**EXERCISE GOAL:**
The answer is the data repeated in full, with no pictures included.

**PROVIDED DATA:**
____________________

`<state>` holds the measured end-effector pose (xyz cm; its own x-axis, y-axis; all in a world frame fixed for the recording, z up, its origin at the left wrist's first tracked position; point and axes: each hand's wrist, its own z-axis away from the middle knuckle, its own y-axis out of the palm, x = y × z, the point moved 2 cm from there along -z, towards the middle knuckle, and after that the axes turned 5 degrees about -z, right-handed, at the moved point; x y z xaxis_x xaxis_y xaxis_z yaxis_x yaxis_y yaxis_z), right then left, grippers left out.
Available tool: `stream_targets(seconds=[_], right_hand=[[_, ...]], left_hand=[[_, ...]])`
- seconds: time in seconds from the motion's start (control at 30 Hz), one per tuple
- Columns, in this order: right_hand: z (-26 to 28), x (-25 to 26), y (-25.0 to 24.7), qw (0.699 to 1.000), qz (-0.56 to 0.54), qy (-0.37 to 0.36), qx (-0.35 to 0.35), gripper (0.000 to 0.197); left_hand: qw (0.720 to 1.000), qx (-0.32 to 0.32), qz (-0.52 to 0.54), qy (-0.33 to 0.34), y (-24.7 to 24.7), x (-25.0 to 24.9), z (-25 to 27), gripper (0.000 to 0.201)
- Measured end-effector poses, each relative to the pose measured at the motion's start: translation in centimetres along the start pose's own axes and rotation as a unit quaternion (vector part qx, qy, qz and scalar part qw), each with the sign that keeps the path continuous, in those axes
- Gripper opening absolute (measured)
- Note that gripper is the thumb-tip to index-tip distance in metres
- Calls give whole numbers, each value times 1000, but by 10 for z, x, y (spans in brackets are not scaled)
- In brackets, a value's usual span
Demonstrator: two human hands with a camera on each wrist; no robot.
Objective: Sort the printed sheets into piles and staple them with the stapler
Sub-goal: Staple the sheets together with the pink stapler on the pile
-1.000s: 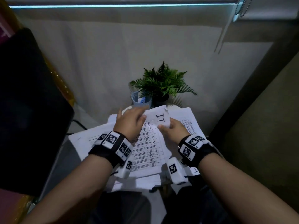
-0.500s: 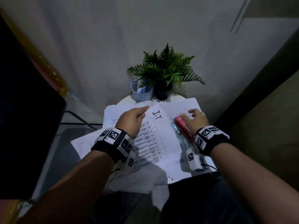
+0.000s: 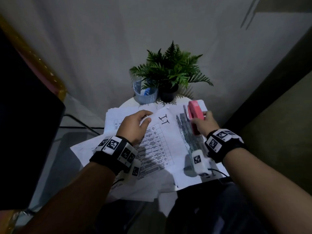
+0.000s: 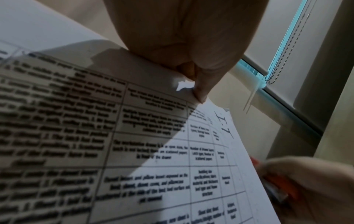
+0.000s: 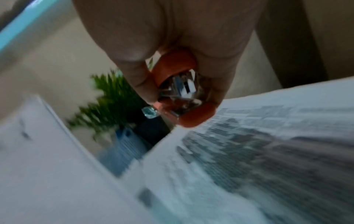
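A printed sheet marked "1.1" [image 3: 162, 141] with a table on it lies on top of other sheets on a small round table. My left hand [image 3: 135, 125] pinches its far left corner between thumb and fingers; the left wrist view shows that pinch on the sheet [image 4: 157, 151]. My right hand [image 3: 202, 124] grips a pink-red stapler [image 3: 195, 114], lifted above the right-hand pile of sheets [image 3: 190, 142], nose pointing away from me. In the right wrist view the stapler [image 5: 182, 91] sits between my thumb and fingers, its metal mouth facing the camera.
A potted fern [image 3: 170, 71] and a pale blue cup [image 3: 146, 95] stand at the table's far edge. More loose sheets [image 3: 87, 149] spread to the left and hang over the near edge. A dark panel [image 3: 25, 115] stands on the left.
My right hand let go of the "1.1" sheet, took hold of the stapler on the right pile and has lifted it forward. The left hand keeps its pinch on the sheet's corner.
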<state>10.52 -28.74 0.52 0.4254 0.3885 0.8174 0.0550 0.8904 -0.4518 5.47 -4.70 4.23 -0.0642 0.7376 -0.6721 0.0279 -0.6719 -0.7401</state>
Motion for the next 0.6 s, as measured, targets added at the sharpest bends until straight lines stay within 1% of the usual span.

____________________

**TASK RESULT:**
`<state>` holds the measured end-effector pose (xyz cm; its own x-axis, y-axis; all in a world frame fixed for the recording, z up, its origin at the left wrist's first tracked position; point and axes: each hand's wrist, its own z-axis away from the middle knuckle, its own y-axis out of the palm, x = y × z, the point moved 2 cm from there along -z, towards the middle knuckle, and after that the axes turned 5 degrees about -z, right-handed, at the moved point; x y z xaxis_x xaxis_y xaxis_z yaxis_x yaxis_y yaxis_z), right then left, grippers left out.
Available tool: `stream_targets(seconds=[_], right_hand=[[_, ...]], left_hand=[[_, ...]])`
- seconds: time in seconds from the motion's start (control at 30 Hz), one per tuple
- Columns, in this order: right_hand: z (-26 to 28), x (-25 to 26), y (-25.0 to 24.7), qw (0.699 to 1.000), qz (-0.56 to 0.54), qy (-0.37 to 0.36), qx (-0.35 to 0.35), gripper (0.000 to 0.197); left_hand: qw (0.720 to 1.000), qx (-0.32 to 0.32), qz (-0.52 to 0.54), qy (-0.33 to 0.34), y (-24.7 to 24.7), x (-25.0 to 24.9), z (-25 to 27), gripper (0.000 to 0.201)
- Measured end-effector poses, each relative to the pose measured at the motion's start: translation in centimetres along the start pose's own axes and rotation as a unit quaternion (vector part qx, qy, qz and scalar part qw), each with the sign that keeps the path continuous, in those axes
- Gripper opening absolute (measured)
- Note that gripper is the thumb-tip to index-tip distance in metres
- Calls give whole numbers, each value times 1000, but by 10 for z, x, y (spans in brackets are not scaled)
- In brackets, a value's usual span
Demonstrator: two human hands with a camera on each wrist; no robot.
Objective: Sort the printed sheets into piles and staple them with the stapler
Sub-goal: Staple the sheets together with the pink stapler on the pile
-1.000s: 
-0.500s: 
+0.000s: 
+0.000s: 
+0.000s: 
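A printed sheet marked "1.1" [image 3: 162, 141] with a table on it lies on top of other sheets on a small round table. My left hand [image 3: 135, 125] pinches its far left corner between thumb and fingers; the left wrist view shows that pinch on the sheet [image 4: 157, 151]. My right hand [image 3: 202, 124] grips a pink-red stapler [image 3: 195, 114], lifted above the right-hand pile of sheets [image 3: 190, 142], nose pointing away from me. In the right wrist view the stapler [image 5: 182, 91] sits between my thumb and fingers, its metal mouth facing the camera.
A potted fern [image 3: 170, 71] and a pale blue cup [image 3: 146, 95] stand at the table's far edge. More loose sheets [image 3: 87, 149] spread to the left and hang over the near edge. A dark panel [image 3: 25, 115] stands on the left.
My right hand let go of the "1.1" sheet, took hold of the stapler on the right pile and has lifted it forward. The left hand keeps its pinch on the sheet's corner.
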<state>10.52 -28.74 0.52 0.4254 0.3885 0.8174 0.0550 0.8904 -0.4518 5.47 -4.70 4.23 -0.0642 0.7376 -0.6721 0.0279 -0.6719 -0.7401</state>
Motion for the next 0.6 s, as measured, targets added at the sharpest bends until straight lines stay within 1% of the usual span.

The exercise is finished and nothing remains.